▶ _TASK_: Only the pictures are to be left out; please reproduce everything else in the data exactly.

▶ _RECORDS TO USE_:
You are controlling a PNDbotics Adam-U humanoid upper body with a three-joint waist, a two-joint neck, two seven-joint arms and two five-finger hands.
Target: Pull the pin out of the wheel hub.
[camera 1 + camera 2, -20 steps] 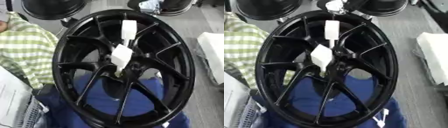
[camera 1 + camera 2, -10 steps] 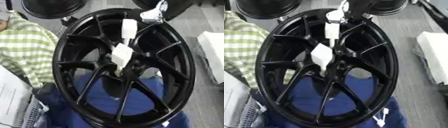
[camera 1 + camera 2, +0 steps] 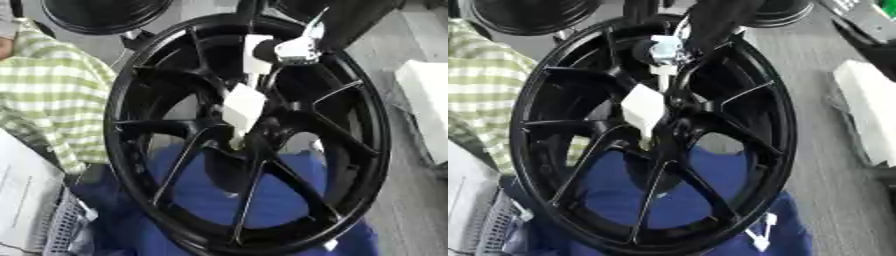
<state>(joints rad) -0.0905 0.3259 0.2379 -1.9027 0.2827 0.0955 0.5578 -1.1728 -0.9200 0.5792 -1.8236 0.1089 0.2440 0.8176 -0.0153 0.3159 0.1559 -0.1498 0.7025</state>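
Observation:
A large black spoked wheel hub (image 3: 188, 150) fills both views, leaning over a blue cloth. A white block-shaped pin head (image 3: 243, 106) on a pale stem sticks out of the hub's centre. A second white piece (image 3: 255, 52) sits on a spoke above it. My right hand (image 3: 296, 49), black with a silver joint, comes in from the top right and hangs over the upper spokes, just above the pin and partly covering the upper white piece (image 3: 662, 69). Its dark shape merges with the spokes. My left hand does not show.
Another black wheel (image 3: 105, 12) stands at the top left. A person in a green checked shirt (image 3: 52, 95) is at the left edge. A white box (image 3: 429, 100) lies at the right, and a white sheet and a basket (image 3: 31, 205) at the lower left.
My right arm has come down from the top edge, over the rim and onto the upper spokes, closer to the pin. The pin and the wheel stand as before.

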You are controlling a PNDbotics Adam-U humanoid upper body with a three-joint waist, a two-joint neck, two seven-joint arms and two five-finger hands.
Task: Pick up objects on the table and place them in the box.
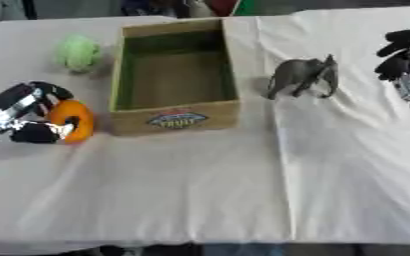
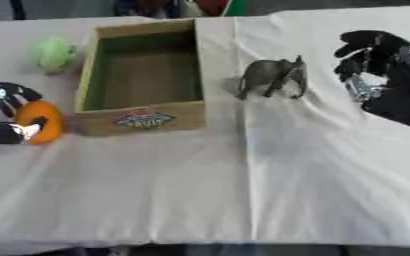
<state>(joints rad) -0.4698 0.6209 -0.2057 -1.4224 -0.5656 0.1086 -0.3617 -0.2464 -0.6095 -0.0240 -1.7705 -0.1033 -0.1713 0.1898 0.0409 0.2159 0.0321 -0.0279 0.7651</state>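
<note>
My left robot hand (image 1: 35, 131) curls around the orange ball (image 1: 74, 120) on the counter (image 1: 200, 190), just left of the empty box (image 1: 175, 119); lifting carelessly could clip its wall; right robot hand (image 2: 379, 60) idles, relaxed

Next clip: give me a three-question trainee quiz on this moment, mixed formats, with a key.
1. True or false: the box already holds an object.
2. Which hand is curled round the orange object? A) left hand B) right hand
3. Fill in: the grey elephant stands on the box's ____ side.

Key: 1 false, it looks empty. 2 A; the right hand hovers beyond the elephant, holding nothing. 3 right. The green object lies on the box's left.
</note>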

▶ _OUTPUT FOR THIS TASK_:
You are controlling a PNDbotics Adam-U humanoid upper body with a three-joint waist, a two-joint neck, two seven-joint arms and two five-finger hands.
Target: Pull the pin out of the wheel hub.
[camera 1 + camera 2, -20 steps] 
[camera 1 + camera 2, -10 steps] 
[camera 1 + camera 2, +0 steps] 
<state>(joints rad) -0.0905 0.3259 0.2379 -1.9027 0.2827 0.0955 0.5578 -1.1728 -0.9200 0.5792 -1.8236 0.1089 0.2440 0.8176 -0.0153 0.3159 0.1559 -0.1498 0.7025</state>
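Observation:
A large black spoked wheel hub (image 3: 188, 150) fills both views, leaning over a blue cloth. A white block-shaped pin head (image 3: 243, 106) on a pale stem sticks out of the hub's centre. A second white piece (image 3: 255, 52) sits on a spoke above it. My right hand (image 3: 296, 49), black with a silver joint, comes in from the top right and hangs over the upper spokes, just above the pin and partly covering the upper white piece (image 3: 662, 69). Its dark shape merges with the spokes. My left hand does not show.
Another black wheel (image 3: 105, 12) stands at the top left. A person in a green checked shirt (image 3: 52, 95) is at the left edge. A white box (image 3: 429, 100) lies at the right, and a white sheet and a basket (image 3: 31, 205) at the lower left.
My right arm has come down from the top edge, over the rim and onto the upper spokes, closer to the pin. The pin and the wheel stand as before.
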
You are controlling a PNDbotics Adam-U humanoid upper body with a three-joint waist, a two-joint neck, two seven-joint arms and two five-finger hands.
Task: Pick up objects on the table and place them in the box.
<state>(joints rad) -0.4698 0.6209 -0.2057 -1.4224 -0.5656 0.1086 -0.3617 -0.2464 -0.6095 -0.0240 -1.7705 -0.1033 -0.1713 0.1898 0.0409 0.2159 0.0321 -0.0279 0.7651</state>
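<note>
My left robot hand (image 1: 35, 131) curls around the orange ball (image 1: 74, 120) on the counter (image 1: 200, 190), just left of the empty box (image 1: 175, 119); lifting carelessly could clip its wall; right robot hand (image 2: 379, 60) idles, relaxed

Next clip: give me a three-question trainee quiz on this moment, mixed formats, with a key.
1. True or false: the box already holds an object.
2. Which hand is curled round the orange object? A) left hand B) right hand
3. Fill in: the grey elephant stands on the box's ____ side.

Key: 1 false, it looks empty. 2 A; the right hand hovers beyond the elephant, holding nothing. 3 right. The green object lies on the box's left.
</note>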

Nothing else is required to complete the output.